Orioles Rumors: Baltimore slugger could face surprising offseason exit

The Orioles can’t fix everything at once.
New York Yankees v Baltimore Orioles
New York Yankees v Baltimore Orioles | Mitchell Layton/GettyImages

For two seasons, the Baltimore Orioles’ problem wasn’t a shortage of bats — it was where to stash all of them. That’s the cost of a contending window arriving ahead of schedule: the lineup fills, the arbitration clock ticks louder, and tough decisions stop being hypothetical.

As Baltimore maps the winter, one of those decisions has a familiar name attached. Ryan Mountcastle, a homegrown slugger who helped bridge the franchise from rebuild to relevance, suddenly looks like the piece who no longer fits the puzzle perfectly.

It’s roster math colliding with timing. Baltimore’s infield corner has turned into a turnstile of high-upside options, and the club’s needs have shifted toward run prevention. Specifically, rotation depth and late-inning leverage.

Orioles Rumors: Ryan Mountcastle could face surprising offseason exit

There’s a strong chance Mountcastle enters this offseason as the “odd man out,” and the reasons are as blunt as they are layered. After a strong start to his big-league career, the 2025 season became a slog: an extended hamstring injury cost him significant time, and the bat never truly re-synced when he returned, culminating in a career-low .653 OPS. That timing hurts even more because 2026 is his final year of club control.

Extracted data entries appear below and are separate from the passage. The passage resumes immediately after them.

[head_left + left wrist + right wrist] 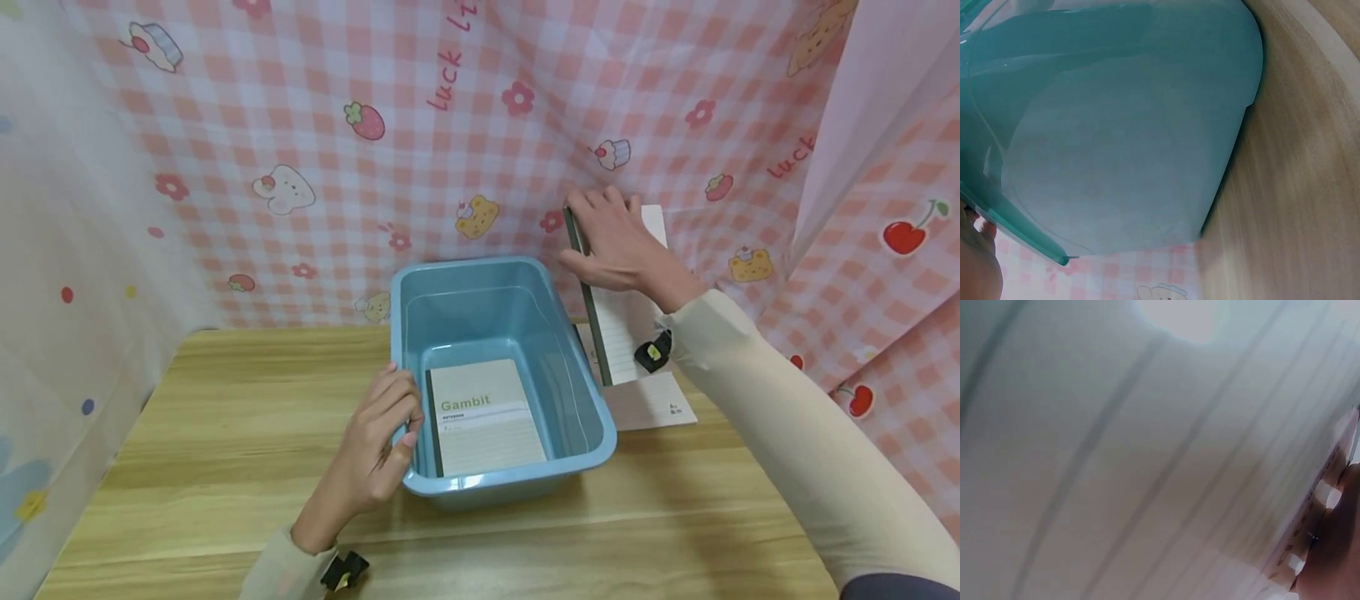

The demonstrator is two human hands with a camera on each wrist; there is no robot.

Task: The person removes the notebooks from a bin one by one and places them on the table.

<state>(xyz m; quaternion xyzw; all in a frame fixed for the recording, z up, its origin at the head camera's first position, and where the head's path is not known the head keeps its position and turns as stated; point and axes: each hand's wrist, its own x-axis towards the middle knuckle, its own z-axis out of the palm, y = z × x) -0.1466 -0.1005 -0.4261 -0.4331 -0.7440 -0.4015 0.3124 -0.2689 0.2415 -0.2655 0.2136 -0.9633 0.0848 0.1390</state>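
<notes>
A blue plastic basin [517,479] stands on the table, and inside it lies a notebook [487,433] with "Gambit" on its cover and a dark spine. My left hand [375,446] grips the basin's left rim with curled fingers; the basin's outer wall [1122,137] fills much of the left wrist view. To the right of the basin, my right hand [618,242] holds a second notebook [622,325] by its far edge, tilted up, dark spine to the left. Its lined cover [1116,456] fills the right wrist view. Under it, partly hidden, is another pale notebook [652,408].
The wood-grain table [262,433] stretches left and in front of the basin. A pink checked curtain [315,150] hangs close behind the basin and the raised notebook, and continues along the right. A pale curtain [82,250] borders the left side.
</notes>
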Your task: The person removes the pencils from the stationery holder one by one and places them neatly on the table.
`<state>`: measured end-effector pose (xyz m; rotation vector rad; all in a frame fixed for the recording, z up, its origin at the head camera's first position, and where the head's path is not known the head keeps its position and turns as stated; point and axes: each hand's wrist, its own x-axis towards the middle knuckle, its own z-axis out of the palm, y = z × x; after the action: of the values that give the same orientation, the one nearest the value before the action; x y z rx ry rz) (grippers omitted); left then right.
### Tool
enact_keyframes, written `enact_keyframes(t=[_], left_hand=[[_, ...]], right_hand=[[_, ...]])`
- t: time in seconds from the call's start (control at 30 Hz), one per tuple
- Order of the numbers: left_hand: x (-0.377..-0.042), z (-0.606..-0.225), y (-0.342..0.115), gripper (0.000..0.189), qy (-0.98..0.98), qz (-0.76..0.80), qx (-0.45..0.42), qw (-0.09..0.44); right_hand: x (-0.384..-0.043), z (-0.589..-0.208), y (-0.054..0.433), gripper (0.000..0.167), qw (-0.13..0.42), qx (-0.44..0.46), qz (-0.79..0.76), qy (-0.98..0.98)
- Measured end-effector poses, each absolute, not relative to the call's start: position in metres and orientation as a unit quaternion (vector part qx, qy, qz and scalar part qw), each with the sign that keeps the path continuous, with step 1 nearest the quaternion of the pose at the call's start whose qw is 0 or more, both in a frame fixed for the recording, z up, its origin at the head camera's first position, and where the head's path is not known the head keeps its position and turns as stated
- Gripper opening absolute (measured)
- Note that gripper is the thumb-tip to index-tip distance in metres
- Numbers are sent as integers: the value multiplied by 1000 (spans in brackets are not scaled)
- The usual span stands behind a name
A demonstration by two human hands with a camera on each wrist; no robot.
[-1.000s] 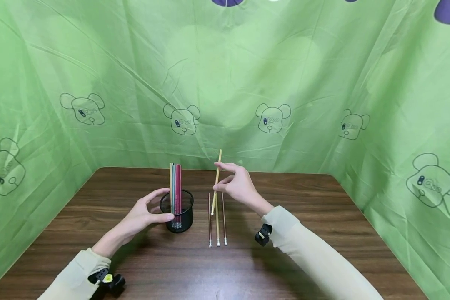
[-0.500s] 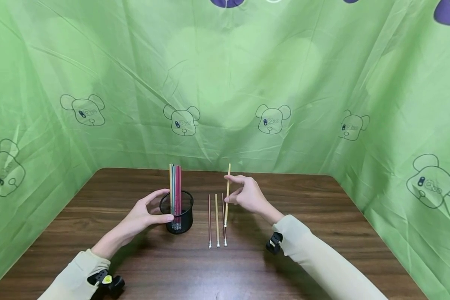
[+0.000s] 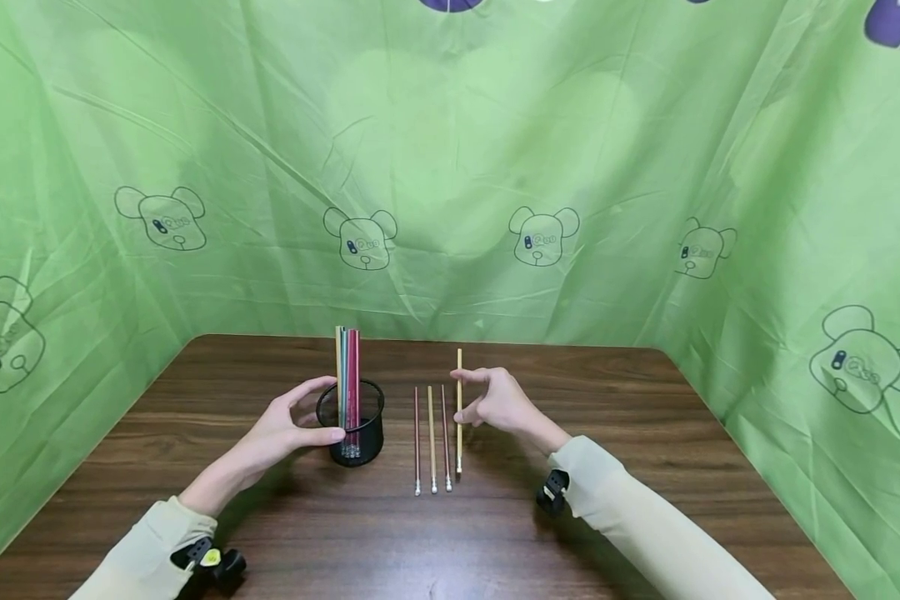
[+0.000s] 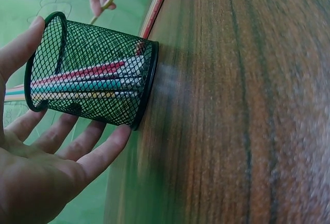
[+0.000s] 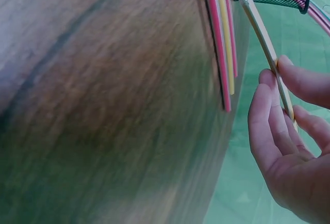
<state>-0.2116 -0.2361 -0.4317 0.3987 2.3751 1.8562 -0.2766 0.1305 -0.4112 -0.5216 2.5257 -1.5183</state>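
Observation:
A black mesh pencil cup (image 3: 366, 437) stands on the table, several pencils (image 3: 350, 367) leaning upright inside, eraser ends down. My left hand (image 3: 281, 429) grips the cup from its left side, thumb at the rim, as the left wrist view (image 4: 56, 167) also shows. My right hand (image 3: 498, 402) pinches a yellow pencil (image 3: 459, 446) between thumb and fingers, its eraser end low over the table. To its left lie a red pencil (image 3: 446, 442), a yellow pencil (image 3: 431, 442) and another red pencil (image 3: 417, 442), side by side and roughly parallel.
The dark wood-grain table (image 3: 307, 533) spreads out on all sides of the cup and pencils. Behind its far edge and along both sides hangs a green cloth (image 3: 450, 167) printed with bear heads. A black device is strapped on each wrist.
My right hand has moved right and nearer with the yellow pencil, from over the lying row to its right side, lowering and straightening it. The left hand stays on the cup.

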Motion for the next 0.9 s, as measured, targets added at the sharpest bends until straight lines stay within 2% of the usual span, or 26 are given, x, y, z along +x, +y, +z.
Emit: enact_keyframes(t=[0.9], left_hand=[[-214,-434,-238,81,778,611,136,49]], right_hand=[[-280,-435,131,70,137,-138,-520,832]])
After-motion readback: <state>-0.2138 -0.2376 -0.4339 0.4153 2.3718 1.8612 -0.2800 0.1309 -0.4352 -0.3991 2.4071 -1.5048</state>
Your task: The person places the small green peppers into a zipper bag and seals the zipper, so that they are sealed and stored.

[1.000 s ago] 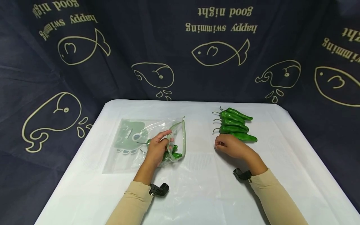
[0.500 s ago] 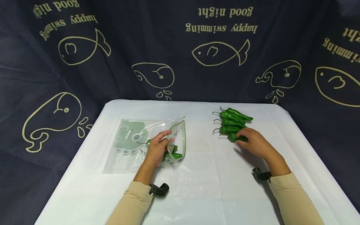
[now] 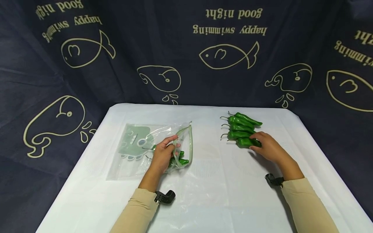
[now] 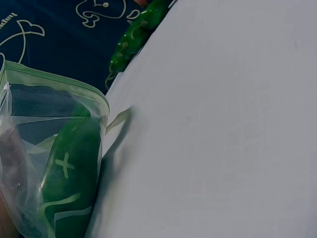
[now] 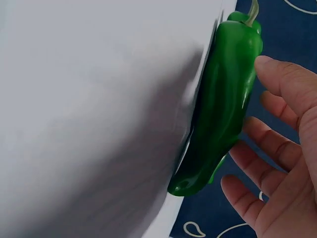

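Note:
My left hand (image 3: 161,156) holds the mouth of a clear zip bag (image 3: 116,168), its thumb and fingers at the bag's parted edge. Green peppers (image 3: 183,161) lie inside the bag; the hand covers part of them. In the left wrist view a pepper (image 4: 74,163) shows through the bag's printed plastic. On the right, my right hand (image 3: 269,147) is at the tip end of the nearest green pepper (image 3: 244,142) in a row. The right wrist view has its fingers spread and relaxed, thumb tip right at the edge of that pepper (image 5: 223,99).
Several more green peppers (image 3: 240,127) lie side by side beyond the nearest one, stems to the left. A white cloth (image 3: 204,194) covers the table. Behind its far edge hangs a dark blue curtain (image 3: 186,90) with fish and whale drawings.
My right hand has moved right from the stem side of the nearest pepper to its tip end, uncovering its stem. My left hand and the bag have stayed in place.

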Tool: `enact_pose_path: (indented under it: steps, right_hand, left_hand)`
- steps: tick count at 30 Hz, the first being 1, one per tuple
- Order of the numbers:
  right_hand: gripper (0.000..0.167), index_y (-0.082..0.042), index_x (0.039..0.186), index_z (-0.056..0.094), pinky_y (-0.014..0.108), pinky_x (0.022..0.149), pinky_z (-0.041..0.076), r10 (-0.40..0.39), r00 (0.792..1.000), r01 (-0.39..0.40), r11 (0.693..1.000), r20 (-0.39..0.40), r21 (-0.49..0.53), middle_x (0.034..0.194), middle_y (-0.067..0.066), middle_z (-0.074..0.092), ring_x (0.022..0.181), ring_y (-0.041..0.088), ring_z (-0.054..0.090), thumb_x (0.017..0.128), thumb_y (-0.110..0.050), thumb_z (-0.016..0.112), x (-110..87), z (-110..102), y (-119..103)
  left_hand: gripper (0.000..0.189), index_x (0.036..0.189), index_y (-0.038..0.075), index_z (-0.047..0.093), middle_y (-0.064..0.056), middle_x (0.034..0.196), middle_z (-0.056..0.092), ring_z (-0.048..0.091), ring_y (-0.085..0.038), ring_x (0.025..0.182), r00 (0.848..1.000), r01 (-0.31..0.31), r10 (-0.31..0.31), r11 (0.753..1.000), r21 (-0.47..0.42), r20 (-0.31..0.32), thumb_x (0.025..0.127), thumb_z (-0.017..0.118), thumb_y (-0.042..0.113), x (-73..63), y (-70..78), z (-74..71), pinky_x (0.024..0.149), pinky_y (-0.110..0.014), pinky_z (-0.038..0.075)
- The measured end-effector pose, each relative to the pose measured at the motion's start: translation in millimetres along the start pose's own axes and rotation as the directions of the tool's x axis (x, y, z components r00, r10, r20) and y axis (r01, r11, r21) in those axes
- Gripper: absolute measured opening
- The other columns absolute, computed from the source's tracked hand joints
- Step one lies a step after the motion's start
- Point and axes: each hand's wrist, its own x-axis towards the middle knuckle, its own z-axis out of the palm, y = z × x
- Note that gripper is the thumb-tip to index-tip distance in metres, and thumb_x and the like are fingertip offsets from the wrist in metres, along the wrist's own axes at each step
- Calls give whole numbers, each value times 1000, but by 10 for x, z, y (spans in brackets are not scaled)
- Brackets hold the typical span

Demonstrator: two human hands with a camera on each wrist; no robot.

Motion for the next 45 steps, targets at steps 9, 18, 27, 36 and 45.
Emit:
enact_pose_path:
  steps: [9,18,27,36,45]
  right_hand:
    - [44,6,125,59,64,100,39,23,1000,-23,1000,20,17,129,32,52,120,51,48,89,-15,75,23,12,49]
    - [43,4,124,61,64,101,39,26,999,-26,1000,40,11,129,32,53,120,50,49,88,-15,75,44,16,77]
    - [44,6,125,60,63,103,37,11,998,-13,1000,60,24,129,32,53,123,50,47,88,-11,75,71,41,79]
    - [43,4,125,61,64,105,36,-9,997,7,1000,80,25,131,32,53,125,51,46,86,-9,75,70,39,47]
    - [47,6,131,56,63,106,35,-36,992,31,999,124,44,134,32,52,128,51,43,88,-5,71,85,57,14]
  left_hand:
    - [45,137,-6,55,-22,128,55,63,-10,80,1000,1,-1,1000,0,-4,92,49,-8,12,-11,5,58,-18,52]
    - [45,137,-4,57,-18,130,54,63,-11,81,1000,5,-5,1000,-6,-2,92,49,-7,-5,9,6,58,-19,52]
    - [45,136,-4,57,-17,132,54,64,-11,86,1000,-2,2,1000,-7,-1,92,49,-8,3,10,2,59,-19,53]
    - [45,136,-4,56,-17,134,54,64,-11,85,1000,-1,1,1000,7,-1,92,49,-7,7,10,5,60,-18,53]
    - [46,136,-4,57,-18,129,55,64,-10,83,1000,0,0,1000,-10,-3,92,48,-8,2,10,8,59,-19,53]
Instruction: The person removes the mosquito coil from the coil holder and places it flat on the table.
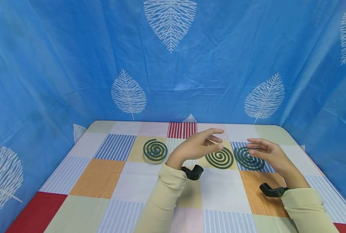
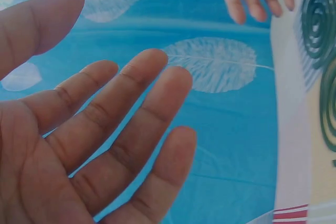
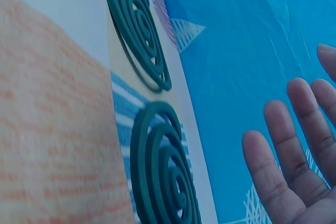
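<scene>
Pale sleeves (image 1: 162,200), two, entering at the bottom edge of the head view, centre and right; a black wrist mount (image 1: 195,173) at each cuff. Left hand (image 1: 197,146), centre of frame, pointing right, fingers loosely extended, holding nothing; right hand (image 1: 268,153), right of centre, pointing left, fingers lightly bent, likewise holding nothing; the two well apart, fingertips facing. Left coil (image 1: 155,151), green, flat on the patchwork-covered bench (image 1: 222,186), just left of the left wrist; left hand nearer, its fingers pointing away. Middle coil (image 1: 219,157), same kind, below the left fingertips and between the hands; left hand nearer. Right coil (image 1: 248,158), same kind, partly behind the right fingertips; right hand nearer. All three round, no long axis, in a row across mid-frame. Left wrist view: left hand at left, fingers spread, grasp vacant; right fingers at upper right; right coil beyond them, middle coil below it, cut by the right edge. Right wrist view: right hand at lower right, fingers parted, clear of both coils shown; middle coil at upper left, right coil at lower centre.
</scene>
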`<state>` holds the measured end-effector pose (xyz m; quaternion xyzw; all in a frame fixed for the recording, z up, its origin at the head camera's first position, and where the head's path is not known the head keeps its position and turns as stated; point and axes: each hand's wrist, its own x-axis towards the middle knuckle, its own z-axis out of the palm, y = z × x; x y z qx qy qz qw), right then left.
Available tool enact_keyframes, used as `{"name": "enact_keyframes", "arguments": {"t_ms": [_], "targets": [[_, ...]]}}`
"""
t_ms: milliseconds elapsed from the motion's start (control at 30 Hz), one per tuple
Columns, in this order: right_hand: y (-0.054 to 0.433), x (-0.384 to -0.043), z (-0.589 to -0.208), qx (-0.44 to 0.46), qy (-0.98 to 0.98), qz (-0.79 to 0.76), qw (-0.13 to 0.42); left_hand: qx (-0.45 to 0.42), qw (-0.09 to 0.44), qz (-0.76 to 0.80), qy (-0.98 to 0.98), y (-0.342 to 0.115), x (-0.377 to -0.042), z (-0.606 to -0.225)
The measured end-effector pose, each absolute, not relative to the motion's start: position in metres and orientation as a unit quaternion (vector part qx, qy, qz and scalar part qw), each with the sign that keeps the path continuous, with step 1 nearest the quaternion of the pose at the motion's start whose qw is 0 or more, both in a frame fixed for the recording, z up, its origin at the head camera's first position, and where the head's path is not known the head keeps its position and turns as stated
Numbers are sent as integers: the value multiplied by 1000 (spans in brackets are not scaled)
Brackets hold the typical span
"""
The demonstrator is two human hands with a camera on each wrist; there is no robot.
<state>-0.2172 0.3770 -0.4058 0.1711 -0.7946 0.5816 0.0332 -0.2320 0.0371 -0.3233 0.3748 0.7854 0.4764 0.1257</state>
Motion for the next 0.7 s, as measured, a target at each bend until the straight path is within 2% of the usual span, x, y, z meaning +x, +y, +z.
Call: {"name": "enact_keyframes", "arguments": {"t_ms": [267,700], "targets": [[360,-215,-402,204,-799,564,43,402,62,475,780,26,-226,-314],[337,-214,-402,208,-823,528,36,411,-30,454,790,7,-220,-322]]}}
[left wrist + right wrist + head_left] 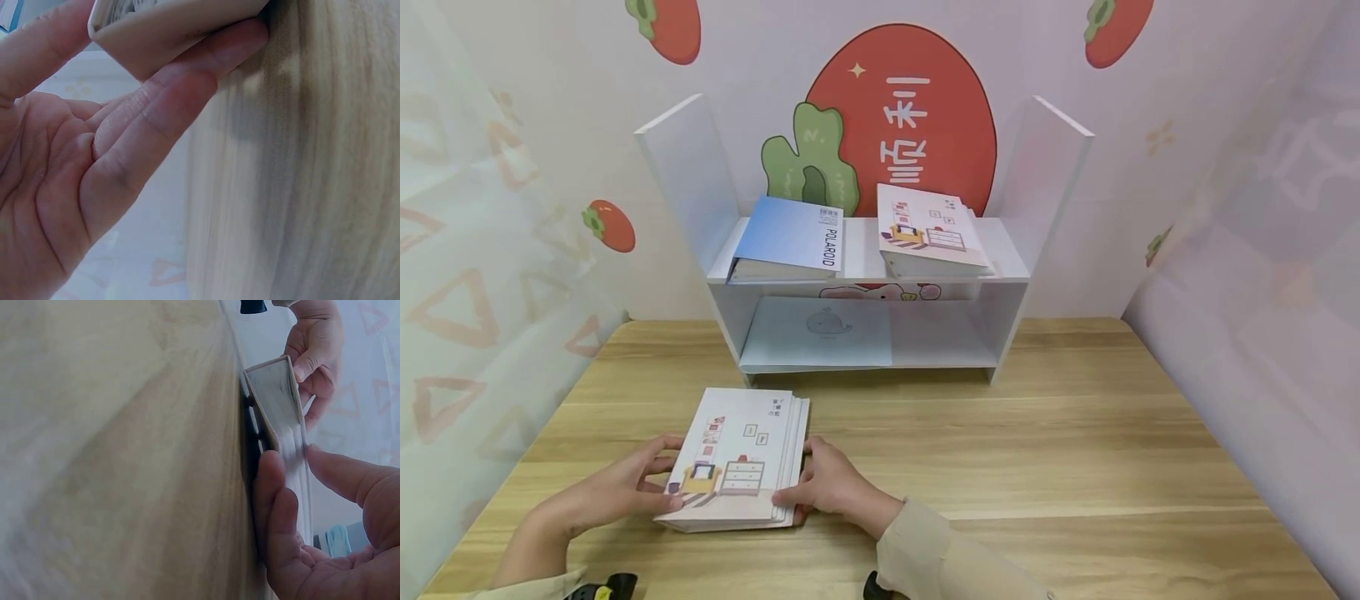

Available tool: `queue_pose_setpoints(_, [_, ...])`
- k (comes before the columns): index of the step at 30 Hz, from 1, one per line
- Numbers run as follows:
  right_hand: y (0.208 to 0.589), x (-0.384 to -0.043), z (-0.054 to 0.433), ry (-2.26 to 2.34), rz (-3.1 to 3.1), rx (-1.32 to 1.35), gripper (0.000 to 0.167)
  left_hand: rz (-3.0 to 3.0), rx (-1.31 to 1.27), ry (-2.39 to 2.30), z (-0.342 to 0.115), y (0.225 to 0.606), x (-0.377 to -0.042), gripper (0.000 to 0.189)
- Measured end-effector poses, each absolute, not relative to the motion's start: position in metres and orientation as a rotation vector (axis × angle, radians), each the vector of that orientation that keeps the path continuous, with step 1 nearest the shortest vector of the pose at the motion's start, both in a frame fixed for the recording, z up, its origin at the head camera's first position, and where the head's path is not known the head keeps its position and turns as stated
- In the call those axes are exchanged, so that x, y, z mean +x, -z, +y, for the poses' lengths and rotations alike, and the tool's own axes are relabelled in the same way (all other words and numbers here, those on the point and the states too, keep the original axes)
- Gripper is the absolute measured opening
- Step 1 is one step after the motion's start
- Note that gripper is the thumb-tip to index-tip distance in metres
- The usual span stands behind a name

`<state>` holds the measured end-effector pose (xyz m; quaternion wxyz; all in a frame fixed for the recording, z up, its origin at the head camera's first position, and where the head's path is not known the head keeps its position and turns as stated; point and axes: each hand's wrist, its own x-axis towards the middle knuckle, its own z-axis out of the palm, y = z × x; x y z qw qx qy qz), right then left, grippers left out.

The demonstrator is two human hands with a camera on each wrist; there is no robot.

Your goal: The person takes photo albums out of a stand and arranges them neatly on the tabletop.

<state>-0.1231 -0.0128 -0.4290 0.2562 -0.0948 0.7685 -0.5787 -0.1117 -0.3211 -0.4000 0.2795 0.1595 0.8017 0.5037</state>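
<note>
A white photo album (730, 450) with a drawn armchair and dresser on its cover lies flat between both hands at the front left. My left hand (617, 492) grips its left side, thumb on the cover's lower corner and fingers along the spine. On the opposite side, my right hand (831, 483) pinches the loose page edge, thumb on top. The left wrist view shows fingers reaching under the album's spine (181, 47). Seen from the right wrist, the album's pages (287, 431) stand between thumb and fingers, with a narrow dark gap beneath.
Behind stands a white two-tier shelf (861, 279). Its upper tier bears a blue POLAROID album (790, 237) and another armchair-print album (932, 229). A pale blue whale-print album (820, 333) lies on the lower tier. Printed curtains (475, 250) bound the wooden table (1037, 467).
</note>
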Motion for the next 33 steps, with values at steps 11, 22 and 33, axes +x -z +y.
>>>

Money isn’t the only factor, but it always plays a role. Mountcastle earned just under $6.8 million in 2025 and is projected to land around $7.8 million in his final arb year. That’s real coin for a club that can replicate his position internally, especially if the front office wants to redirect salary toward starting pitching and bullpen help. When production dips right before a raise, teams listen to their spreadsheets.

The internal pressure is real, too. Coby Mayo split first-base duty with Mountcastle in 2025 and then seized the runway when the hamstring sidelined the veteran. Mayo’s September (.301/.393/.548) read like an audition tape the casting director never knew they needed—impact contact, lift, and the kind of presence that makes a lineup feel a batter deeper. Layer in the organization’s conveyor belt of bats (with catcher/first base/DH traffic from the system looming) and you start to see the squeeze.

All of that pushes the conversation toward outcomes. A trade is the most logical path: even off a down-year, Mountcastle’s track record as an above-average hitter will interest clubs seeking a cost-controlled upgrade at first base or DH. Baltimore, meanwhile, can use that leverage to chase what it truly needs — innings that miss bats, and trusted relief help for the seventh through ninth. 

If the trade market underwhelms, a harsh fallback exists: non-tendering him rather than paying the full arb freight. That would be a jolt, but not unprecedented when roster fit and salary projection diverge this sharply. The longest-shot scenario is a straight run-back with everyone in the same room, letting spring competition decide. Given the context, and even Mountcastle’s own public doubts about his future in Baltimore, that feels more like a holding pattern than a plan.

However it resolves, the decision will say plenty about how the Orioles intend to protect this window. Moving a familiar bat is never easy, but contending teams live with discomfort when it lines up with need.